【「麒麟がくる」コラム】いよいよ立ち上がった朝倉義景!織田信長はいかに対処したのか?
■いよいよ朝倉氏が決起
「麒麟がくる」も朝倉氏や浅井氏の登場によって、かなり見ごたえが出てきた。当初、朝倉義景は足利義昭を庇護していたが、やがて義昭は上洛の意思がない義景を見限り、織田信長のもとに身を寄せた。その後、義昭は信長の支援もあって、晴れて入洛することができた。
さて、その後の信長と義景の関係は、どうなったのだろうか。
■信長と義景の決裂
義昭を推戴した信長が畿内で勢力を伸長すると、強い危機感を抱く者も出てきた。越前の朝倉義景は、早い段階から反信長の態度を示していた。信長に反意を持つことは、義昭に対しても同じことである。信長は義景の討伐を決意した。
元亀元年(1570)4月、信長は若狭からの侵攻ルートにより、越前の朝倉氏の領国へ攻め込んだ。織田軍は敦賀郡に侵攻して手筒山城(福井県敦賀市)を落とし、金ヶ崎城、疋田城(以上、敦賀市)の攻略に成功した。首尾は上々であり、すっかり楽勝ムードが漂っていた。
■浅井長政の裏切り
そして、いよいよ朝倉氏の本拠の一乗谷(福井市)に攻め込もうとしたとき、盟友だった浅井長政の裏切りを知った。信長は妹のお市を長政に嫁がせていたので、驚天動地の心境だったに違いない。たちまちにして、信長は窮地に陥った。
同年4月30日、信長は金ヶ崎城に明智光秀と羽柴(豊臣)秀吉を入れると、朽木越で琵琶湖西岸のルートをたどり、命からがら京都に逃げ帰ったのである(金ヶ崎退き口)。間一髪で危機を逃れたのだ。殿(しんがり)を務めたのは、光秀と秀吉だったという。
ただ、この史料は一色藤長が得た伝聞に基づく情報(『武家雲箋』所収文書)であり、確実なものではないという指摘もある。実際に殿を務めたのは、秀吉だけだった可能性も捨てきれない。
■光秀は若狭に
同年4月30日深夜、京都に戻った信長は、明智光秀と丹羽長秀を若狭に遣わし、若狭武田氏の家臣・武藤友益の母親を人質に取った。人質を取るということは、同盟関係を結んだ証でもある。当時、若狭武田氏は、家中の動揺で危機に瀕していた。

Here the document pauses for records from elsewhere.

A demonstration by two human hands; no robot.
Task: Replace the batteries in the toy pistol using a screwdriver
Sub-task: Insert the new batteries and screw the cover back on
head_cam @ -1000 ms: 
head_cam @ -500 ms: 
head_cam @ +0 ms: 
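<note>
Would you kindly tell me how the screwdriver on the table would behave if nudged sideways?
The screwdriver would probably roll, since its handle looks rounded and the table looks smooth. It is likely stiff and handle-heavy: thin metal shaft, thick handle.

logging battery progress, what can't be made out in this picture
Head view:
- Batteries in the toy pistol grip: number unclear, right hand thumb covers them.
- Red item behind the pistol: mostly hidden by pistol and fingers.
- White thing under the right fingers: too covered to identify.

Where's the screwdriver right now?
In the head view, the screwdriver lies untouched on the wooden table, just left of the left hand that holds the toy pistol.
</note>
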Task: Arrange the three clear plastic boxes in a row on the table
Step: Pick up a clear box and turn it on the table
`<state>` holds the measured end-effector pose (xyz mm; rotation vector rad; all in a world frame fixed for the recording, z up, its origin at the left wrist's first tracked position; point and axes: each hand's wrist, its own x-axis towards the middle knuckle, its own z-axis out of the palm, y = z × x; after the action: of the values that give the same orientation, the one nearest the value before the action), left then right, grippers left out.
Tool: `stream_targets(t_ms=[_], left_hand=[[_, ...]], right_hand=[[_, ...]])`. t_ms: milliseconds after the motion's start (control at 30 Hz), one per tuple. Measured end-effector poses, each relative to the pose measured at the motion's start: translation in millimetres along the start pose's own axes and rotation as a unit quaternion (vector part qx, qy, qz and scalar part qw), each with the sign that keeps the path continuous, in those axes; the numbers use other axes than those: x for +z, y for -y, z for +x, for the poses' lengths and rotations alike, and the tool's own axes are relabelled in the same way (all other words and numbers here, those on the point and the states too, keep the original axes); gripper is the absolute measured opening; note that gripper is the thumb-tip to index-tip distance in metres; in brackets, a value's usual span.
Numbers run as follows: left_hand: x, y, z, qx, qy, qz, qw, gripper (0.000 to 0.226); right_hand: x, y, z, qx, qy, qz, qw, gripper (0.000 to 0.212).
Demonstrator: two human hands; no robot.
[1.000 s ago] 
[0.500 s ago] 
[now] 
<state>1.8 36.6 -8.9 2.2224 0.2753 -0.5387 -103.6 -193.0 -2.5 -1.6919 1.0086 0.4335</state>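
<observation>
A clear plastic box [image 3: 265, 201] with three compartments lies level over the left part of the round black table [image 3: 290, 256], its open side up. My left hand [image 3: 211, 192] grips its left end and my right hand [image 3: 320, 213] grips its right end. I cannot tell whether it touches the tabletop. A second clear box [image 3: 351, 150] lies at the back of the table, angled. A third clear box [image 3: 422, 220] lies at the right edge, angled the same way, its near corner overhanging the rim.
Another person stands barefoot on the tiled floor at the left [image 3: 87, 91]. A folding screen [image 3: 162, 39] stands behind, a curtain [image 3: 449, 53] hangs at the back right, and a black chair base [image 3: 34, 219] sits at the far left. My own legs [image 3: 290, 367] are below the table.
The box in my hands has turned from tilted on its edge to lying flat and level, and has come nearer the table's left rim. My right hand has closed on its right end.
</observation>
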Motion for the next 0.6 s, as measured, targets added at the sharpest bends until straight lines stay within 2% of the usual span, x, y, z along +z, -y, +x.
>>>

2人は大飯郡の武藤氏の城を破却すると、5月6日に現在の福井県小浜市から滋賀県高島市を経由(針畑越え)して京都に戻った。城を破却したのは、武藤氏が恭順の意を示した証拠でもある。城は軍事施設であり、権力の象徴でもあった。
■信長の狙い
信長が2人を若狭に遣わした理由は、浅井氏の裏切りによって、岐阜・京都間や越前方面の通路が塞がれたため、湖東方面の通路を確保しておく狙いがあったという。たしかに通路の確保は、合戦時によく行われていた。
普通に考えると、単に2人が往復するだけで、通路を確保することなどできないだろう。武藤友益は信長が兵を挙げたとき、朝倉方に与していた。つまり、信長が武藤氏を警戒するのは当然のことだった。
信長は友益が反旗を翻したので、いち早く兵を送り込んで降参させる必要があった。友益から人質を取って手なずけることにより、態勢を立て直そうとしたのだろう。信長は朝倉氏を牽制すべく、いち早く手を打ったのである。
■信長と浅井氏の対決
その後、信長は浅井氏への対策として、湖東から湖南方面にかけて家臣を配置した。宇佐山城(滋賀県大津市)に森可成、守山(同守山市)に稲葉一鉄父子と光秀家臣の斎藤利三、永原(同長浜市)に佐久間信盛、長光寺(同近江八幡市)に柴田勝家、安土(同上)に中川重政を置き、浅井軍からの攻撃に備えた。
一方の浅井長政は、鯰江城(同東近江市)に兵を入れるとともに、近隣の市原野郷の助力を得て、信長が岐阜に戻る通路を塞いだ。両者ともに、すっかり総力戦の様相を呈していた。
その後のことは、お楽しみに取っておこう。